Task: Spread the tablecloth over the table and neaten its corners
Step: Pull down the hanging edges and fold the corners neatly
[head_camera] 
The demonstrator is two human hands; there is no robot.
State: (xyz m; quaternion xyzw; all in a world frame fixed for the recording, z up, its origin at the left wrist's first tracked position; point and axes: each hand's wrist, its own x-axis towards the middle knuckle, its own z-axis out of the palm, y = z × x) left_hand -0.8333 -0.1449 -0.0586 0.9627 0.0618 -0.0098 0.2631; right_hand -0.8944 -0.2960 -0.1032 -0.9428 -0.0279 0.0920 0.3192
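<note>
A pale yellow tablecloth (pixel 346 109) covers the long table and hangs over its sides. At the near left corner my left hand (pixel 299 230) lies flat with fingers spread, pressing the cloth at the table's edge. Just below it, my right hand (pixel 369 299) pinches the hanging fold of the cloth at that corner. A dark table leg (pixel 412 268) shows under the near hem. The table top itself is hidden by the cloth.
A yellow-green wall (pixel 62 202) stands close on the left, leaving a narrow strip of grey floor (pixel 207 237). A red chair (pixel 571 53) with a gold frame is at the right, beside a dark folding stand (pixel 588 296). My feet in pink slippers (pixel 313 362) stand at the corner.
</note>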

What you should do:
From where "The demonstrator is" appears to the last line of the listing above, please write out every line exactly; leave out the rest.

Your solution:
The demonstrator is two human hands; there is no robot.
State: (xyz m; quaternion xyzw; all in a world frame fixed for the recording, z up, its origin at the left wrist's first tracked position; point and axes: each hand's wrist, its own x-axis towards the middle knuckle, its own z-axis out of the palm, y = z × x) left_hand -0.8333 -0.1449 -0.0586 0.9627 0.0618 -0.0098 0.2631; right_hand -0.8944 -0.2960 -0.1032 -0.9428 -0.0279 0.0920 0.3192
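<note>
A pale yellow tablecloth (pixel 346 109) covers the long table and hangs over its sides. At the near left corner my left hand (pixel 299 230) lies flat with fingers spread, pressing the cloth at the table's edge. Just below it, my right hand (pixel 369 299) pinches the hanging fold of the cloth at that corner. A dark table leg (pixel 412 268) shows under the near hem. The table top itself is hidden by the cloth.
A yellow-green wall (pixel 62 202) stands close on the left, leaving a narrow strip of grey floor (pixel 207 237). A red chair (pixel 571 53) with a gold frame is at the right, beside a dark folding stand (pixel 588 296). My feet in pink slippers (pixel 313 362) stand at the corner.
</note>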

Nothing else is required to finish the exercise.